Ellie sat down beside him. It confused her to see Cal this way. He’d laughed his way through too many hard times to fall apart now. If Cal could become fragile, then nothing was safe. “What happened?”

He glanced behind him, made sure no little ears were nearby. “Lisa didn’t come for Christmas morning . . . or dinner. She didn’t send any presents. I told the girls she’d call, but I’m starting to wonder.”

Ellie frowned. “Is she okay?”

“She’s fine. I called her parents. She’s out with her new guy.”
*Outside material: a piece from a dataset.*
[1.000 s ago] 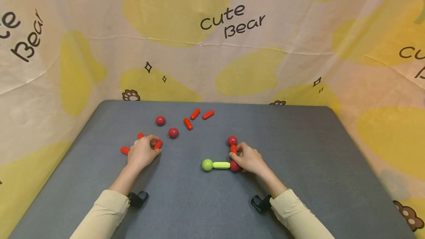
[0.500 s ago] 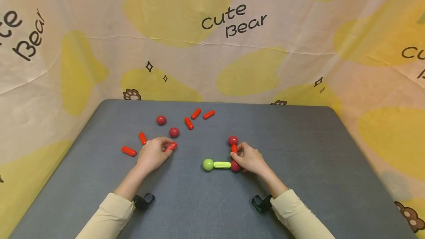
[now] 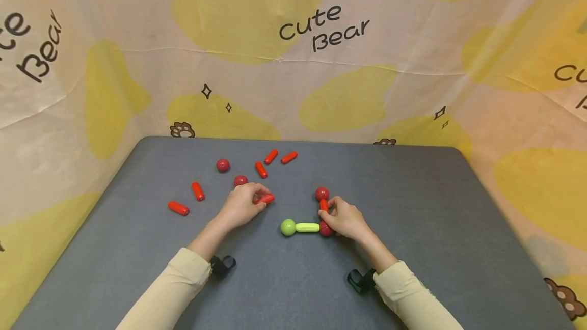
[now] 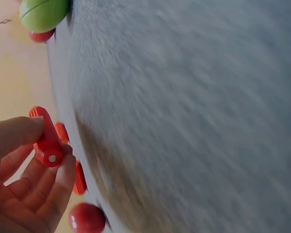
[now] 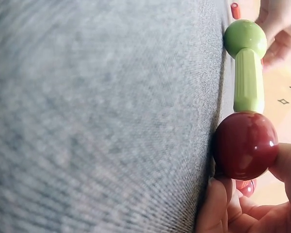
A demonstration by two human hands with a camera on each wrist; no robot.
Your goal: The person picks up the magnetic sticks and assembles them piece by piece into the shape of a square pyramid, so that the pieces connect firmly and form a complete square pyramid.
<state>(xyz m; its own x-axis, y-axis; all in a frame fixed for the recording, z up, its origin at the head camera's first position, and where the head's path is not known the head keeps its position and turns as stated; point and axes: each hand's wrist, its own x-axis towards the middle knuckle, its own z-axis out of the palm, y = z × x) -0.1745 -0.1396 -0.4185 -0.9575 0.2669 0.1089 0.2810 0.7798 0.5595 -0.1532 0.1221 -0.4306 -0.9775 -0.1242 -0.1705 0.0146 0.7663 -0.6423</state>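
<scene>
- I have the left hand (image 3: 240, 205) pinching a red rod (image 3: 265, 198) between thumb and fingers.
- Rod's long axis runs roughly parallel to the worktop's (image 3: 412, 182) far edge, free end toward the right edge.
- From it I read the far red ball (image 3: 322, 194) rightward, well apart; green ball (image 3: 288, 227) closer, toward the near edge.
- Right hand (image 3: 346, 218), nearer that far ball, grips the corner red ball (image 5: 246, 145).

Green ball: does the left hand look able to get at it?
Probably yes: no loose piece lies between the left hand and the green ball, though the red stick that hand pinches may hinder gripping.
</scene>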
“That doesn’t sound like Lisa.”

Cal looked at her. “Yes, it does.”

Ellie heard the wealth of pain behind those few words. She knew it was all Cal would ever tell her about his failed marriage. “I’m sorry.”

“You’ve been here before, right? A divorce is like a cut. It heals. That’s what you always said.”

The truth was, she had never been in his shoes. She’d never stayed married for more than two years, never become a love instead of a lover with her spouse. God knew she’d never had children’s hearts in her grasp. “I don’t think my marriages should be compared to yours, Cal. You might hurt for a long time.”

“Not loving her can’t be more painful than loving her was.” He stared into the fire.

Ellie let him have his time. In a way, it was like the old days when they were kids. They’d sometimes sit on that bridge all day and never say more than
You got any more Bazooka?

“How was your Christmas?” he finally said.